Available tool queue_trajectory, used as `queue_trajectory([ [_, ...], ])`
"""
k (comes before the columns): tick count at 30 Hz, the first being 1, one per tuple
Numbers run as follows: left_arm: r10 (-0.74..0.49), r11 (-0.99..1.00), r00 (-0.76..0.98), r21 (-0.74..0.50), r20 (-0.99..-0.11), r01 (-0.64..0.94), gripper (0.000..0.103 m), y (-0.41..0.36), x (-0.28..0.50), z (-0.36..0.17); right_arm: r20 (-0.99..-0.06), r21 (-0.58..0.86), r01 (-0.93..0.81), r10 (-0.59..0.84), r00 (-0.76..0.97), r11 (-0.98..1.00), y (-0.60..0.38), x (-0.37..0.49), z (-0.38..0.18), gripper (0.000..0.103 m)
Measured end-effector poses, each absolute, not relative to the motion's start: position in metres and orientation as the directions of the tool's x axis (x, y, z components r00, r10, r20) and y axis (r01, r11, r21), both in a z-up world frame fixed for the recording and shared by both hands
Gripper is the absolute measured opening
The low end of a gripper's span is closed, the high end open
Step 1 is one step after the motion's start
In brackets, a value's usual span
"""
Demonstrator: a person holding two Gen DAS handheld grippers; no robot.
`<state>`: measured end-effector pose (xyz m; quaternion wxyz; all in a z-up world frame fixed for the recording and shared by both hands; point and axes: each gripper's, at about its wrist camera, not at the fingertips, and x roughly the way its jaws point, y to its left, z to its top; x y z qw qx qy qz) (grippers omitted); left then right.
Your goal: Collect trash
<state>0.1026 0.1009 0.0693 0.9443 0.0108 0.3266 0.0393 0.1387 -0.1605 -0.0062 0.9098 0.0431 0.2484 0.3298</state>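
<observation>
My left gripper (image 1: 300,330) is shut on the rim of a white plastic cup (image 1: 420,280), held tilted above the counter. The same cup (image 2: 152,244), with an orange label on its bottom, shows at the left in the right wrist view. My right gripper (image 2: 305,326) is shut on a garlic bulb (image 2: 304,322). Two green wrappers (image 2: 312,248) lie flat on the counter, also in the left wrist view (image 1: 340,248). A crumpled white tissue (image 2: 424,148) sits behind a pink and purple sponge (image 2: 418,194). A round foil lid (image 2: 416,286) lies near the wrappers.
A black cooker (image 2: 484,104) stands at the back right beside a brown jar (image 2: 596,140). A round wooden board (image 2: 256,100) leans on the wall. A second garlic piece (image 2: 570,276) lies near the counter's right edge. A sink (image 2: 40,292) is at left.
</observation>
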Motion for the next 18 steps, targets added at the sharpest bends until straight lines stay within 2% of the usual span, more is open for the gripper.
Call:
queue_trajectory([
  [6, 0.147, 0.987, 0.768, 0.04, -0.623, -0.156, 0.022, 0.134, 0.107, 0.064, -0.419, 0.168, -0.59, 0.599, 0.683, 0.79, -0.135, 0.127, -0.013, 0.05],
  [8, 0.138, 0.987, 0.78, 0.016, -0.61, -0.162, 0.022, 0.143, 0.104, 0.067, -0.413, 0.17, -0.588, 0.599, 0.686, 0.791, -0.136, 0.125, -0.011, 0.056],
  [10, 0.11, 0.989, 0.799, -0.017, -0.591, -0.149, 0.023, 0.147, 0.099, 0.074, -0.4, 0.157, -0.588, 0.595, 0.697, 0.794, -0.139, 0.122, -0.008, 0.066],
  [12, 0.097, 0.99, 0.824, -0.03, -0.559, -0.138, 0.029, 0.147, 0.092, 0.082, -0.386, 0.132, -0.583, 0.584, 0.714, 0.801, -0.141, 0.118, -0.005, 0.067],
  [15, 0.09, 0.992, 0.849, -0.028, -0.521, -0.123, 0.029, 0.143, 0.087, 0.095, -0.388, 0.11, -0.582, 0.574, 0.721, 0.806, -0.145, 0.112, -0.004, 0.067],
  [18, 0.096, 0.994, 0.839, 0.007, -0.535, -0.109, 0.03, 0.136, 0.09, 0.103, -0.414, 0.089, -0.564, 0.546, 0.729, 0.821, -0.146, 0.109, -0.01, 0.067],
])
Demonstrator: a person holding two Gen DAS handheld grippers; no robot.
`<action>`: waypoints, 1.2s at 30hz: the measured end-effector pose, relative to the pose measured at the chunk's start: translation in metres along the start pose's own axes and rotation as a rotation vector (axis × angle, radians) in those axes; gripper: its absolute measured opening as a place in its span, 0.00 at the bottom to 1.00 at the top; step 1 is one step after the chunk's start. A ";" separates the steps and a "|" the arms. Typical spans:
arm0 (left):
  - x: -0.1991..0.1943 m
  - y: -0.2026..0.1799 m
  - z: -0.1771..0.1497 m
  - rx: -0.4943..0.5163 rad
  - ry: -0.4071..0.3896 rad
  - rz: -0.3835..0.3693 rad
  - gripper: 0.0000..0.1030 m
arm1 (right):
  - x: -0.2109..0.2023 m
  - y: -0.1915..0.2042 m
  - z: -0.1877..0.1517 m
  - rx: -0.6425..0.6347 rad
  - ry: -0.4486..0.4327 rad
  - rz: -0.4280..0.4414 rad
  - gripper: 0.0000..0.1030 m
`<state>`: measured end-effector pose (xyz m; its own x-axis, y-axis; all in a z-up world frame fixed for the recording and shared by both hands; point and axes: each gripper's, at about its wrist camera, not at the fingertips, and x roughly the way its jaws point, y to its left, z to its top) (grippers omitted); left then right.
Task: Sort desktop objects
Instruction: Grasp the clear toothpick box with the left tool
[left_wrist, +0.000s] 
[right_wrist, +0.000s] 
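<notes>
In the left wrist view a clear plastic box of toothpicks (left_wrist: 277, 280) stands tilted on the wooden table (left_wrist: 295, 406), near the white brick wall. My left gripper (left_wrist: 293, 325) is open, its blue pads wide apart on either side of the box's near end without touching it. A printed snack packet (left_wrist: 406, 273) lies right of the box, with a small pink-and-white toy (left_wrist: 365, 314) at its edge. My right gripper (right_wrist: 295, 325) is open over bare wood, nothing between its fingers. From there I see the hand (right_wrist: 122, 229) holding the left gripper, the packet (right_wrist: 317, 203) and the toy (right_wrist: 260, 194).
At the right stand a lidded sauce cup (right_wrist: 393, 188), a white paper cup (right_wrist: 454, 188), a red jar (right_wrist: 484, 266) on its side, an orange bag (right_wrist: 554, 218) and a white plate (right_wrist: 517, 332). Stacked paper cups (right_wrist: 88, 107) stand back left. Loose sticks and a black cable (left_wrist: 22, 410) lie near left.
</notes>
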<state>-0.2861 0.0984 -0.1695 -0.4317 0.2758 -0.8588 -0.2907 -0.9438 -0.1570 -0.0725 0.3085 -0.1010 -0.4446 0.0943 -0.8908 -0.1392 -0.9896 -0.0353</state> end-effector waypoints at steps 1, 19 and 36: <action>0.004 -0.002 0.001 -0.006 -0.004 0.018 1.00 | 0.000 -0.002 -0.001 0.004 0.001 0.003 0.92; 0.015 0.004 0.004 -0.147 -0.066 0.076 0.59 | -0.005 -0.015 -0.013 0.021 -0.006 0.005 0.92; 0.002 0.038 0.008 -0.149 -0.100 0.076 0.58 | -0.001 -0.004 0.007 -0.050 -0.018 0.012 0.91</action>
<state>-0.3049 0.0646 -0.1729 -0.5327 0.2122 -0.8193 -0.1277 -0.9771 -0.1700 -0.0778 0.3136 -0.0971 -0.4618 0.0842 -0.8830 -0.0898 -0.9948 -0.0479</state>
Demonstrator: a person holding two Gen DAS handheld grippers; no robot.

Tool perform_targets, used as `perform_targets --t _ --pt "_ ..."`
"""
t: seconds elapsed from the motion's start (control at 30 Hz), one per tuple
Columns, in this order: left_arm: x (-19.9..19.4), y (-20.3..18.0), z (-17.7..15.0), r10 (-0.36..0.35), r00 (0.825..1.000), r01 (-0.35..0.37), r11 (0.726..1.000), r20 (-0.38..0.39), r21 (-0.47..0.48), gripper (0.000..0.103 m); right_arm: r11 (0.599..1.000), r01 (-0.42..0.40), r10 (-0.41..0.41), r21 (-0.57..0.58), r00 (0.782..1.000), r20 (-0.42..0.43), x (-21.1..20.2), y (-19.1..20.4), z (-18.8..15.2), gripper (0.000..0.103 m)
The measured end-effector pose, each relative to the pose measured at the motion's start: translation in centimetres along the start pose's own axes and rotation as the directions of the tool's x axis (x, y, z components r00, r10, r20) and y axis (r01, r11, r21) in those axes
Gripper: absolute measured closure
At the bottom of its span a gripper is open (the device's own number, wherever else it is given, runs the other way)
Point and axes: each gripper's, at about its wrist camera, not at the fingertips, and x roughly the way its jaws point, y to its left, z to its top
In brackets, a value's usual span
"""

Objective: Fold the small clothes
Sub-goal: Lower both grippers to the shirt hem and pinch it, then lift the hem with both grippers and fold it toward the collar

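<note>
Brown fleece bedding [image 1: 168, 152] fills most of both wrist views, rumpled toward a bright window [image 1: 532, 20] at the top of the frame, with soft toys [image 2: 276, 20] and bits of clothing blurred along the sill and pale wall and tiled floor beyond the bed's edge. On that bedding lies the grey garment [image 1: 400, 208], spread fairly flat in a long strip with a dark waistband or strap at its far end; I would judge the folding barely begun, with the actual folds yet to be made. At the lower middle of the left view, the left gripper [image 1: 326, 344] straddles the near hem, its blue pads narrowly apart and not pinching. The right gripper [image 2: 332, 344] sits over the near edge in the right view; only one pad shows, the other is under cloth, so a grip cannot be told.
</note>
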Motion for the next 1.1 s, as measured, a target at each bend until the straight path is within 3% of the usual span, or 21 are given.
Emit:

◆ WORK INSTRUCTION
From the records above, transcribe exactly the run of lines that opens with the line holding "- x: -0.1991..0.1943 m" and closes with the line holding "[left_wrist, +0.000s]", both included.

◆ YOUR SOLUTION
  - x: -0.1991..0.1943 m
  - y: -0.2026..0.1799 m
  - z: -0.1771..0.1497 m
  - rx: -0.4943..0.5163 rad
  - ry: -0.4071..0.3896 rad
  - rz: -0.3835..0.3693 rad
  - gripper: 0.0000..0.1030 m
arm1 (right):
  - x: -0.2109..0.2023 m
  - y: -0.1915..0.2042 m
  - z: -0.1877..0.1517 m
  - rx: -0.6425..0.6347 rad
  - ry: -0.4486..0.4327 rad
  - rz: -0.4280..0.4414 rad
  - gripper: 0.0000..0.1030 m
`<state>`: measured end-effector pose (xyz m; its own x-axis, y-axis; all in a z-up world frame fixed for the recording and shared by both hands; point and axes: each gripper's, at about its wrist camera, not at the fingertips, and x roughly the way its jaws point, y to its left, z to its top) (grippers omitted); left then right.
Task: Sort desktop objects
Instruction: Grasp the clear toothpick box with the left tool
[left_wrist, +0.000s] 

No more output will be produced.